JohannesBuchner commented 5 months ago

MultiNest is Fortran code written by Farhan Feroz. PyMultiNest is only the python wrapper. Most of what you ask is MultiNest-related, and nothing that PyMultiNest can control.

1) you can currently only disable the output completely. UltraNest gives fine-grained control. 2) this is not a part of PyMultiNest. UltraNest supports this. 3) this is not a part of PyMultiNest.

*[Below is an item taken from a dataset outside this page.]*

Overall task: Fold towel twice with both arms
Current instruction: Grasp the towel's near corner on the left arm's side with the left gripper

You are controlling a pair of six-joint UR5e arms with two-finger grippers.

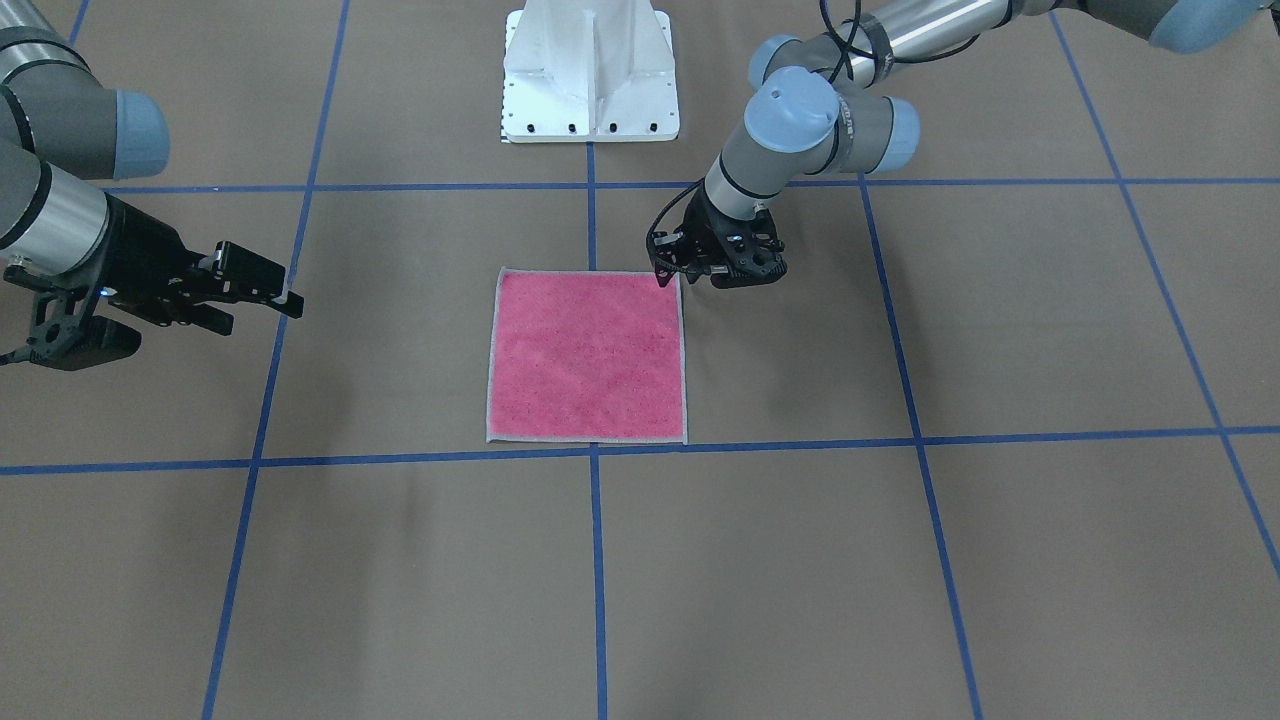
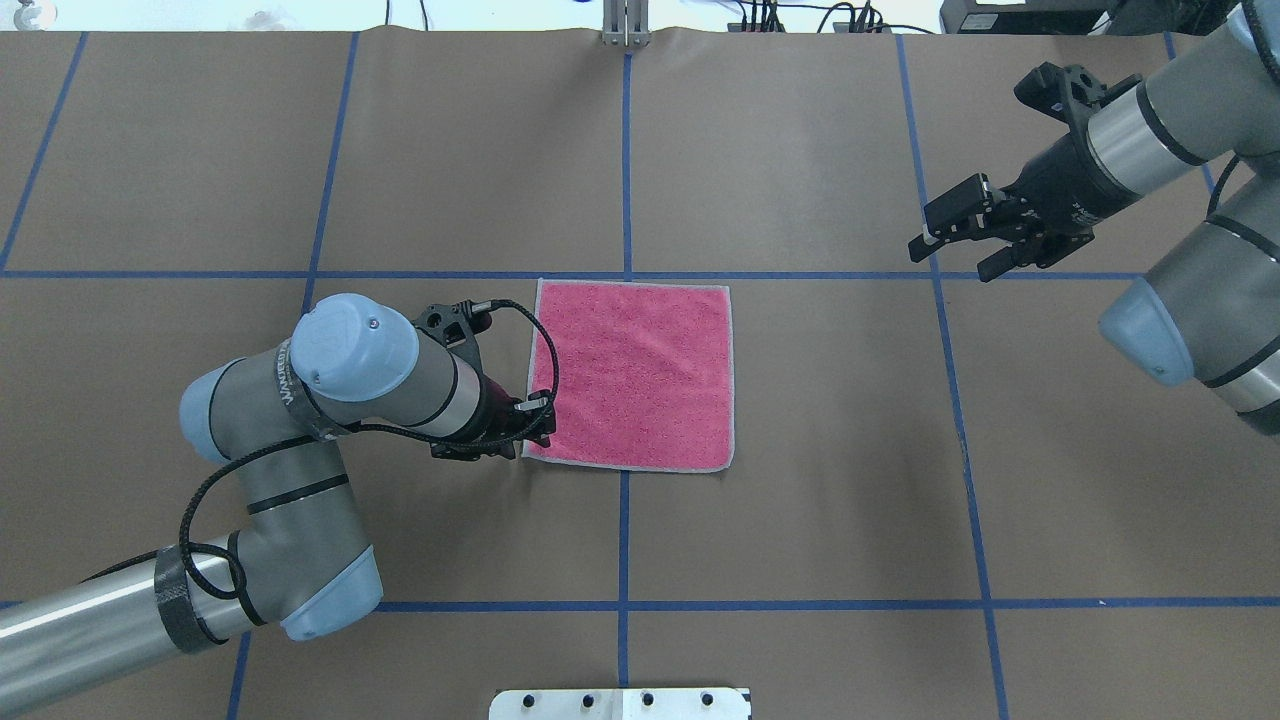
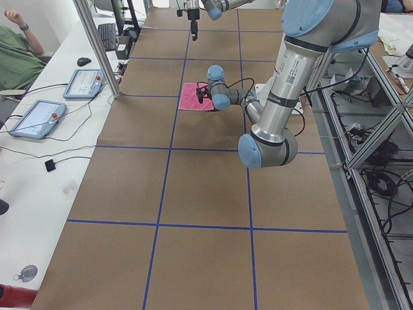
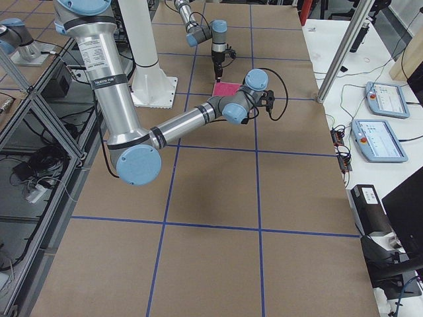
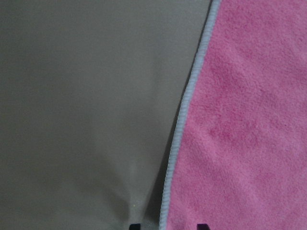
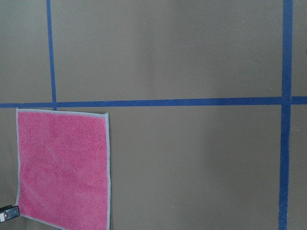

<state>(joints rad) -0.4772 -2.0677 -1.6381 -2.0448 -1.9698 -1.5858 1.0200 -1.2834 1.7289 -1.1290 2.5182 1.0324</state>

It is complicated with the MultiNest code. UltraNest, being "pure python", supports this much better. 4) you can query this from mpi4py with from mpi4py import MPI; print(MPI.COMM_WORLD.Get_rank(), MPI.COMM_WORLD.Get_size())

Sorry to not be more useful.

gabrielastro commented 5 months ago

Thanks for your quick answer!

  1. Ok but would it not be relatively easy for PyMultiNest to catch the output of MultiNest and to erase the last line(s) on screen and print again? I do not know how this is done but I would have thought there are good python libraries for handling this.
  2. "Is not a part of" in the sense that it would be too involved or computationally expensive to compute?
  3. Ah! ok.
  4. I meant that it would be good to have the confirmation come from deeper (PyMultiNest or even MultiNest actually, and I forgot that the two are separate), but I guess you are saying that if those lines (… Get_size()) give the expected answer from the top-level, user-written script, it is basically guaranteed to be fine also at the (Py)MultiNest level. Ok, good point!
JohannesBuchner commented 5 months ago

re 1&2:

PyMultiNest just passes things to MultiNest, which calls back a function for evaluation. So PyMultiNest is not in control. For progress viz you would need either a) another thread that monitors sys.stdout/sys.stderr, but catching output doesn't work very reliably, also fortran does some weird caching. b) write a small core program that uses pymultinest, and then call this from another python program with subprocess and parse the stdout/stderr stream as you wish. This would also solve the Ctrl-C issue.

gabrielastro commented 5 months ago

Ok, thanks! Thanks for the sketch—maybe someone will feel inspired to fill it out :).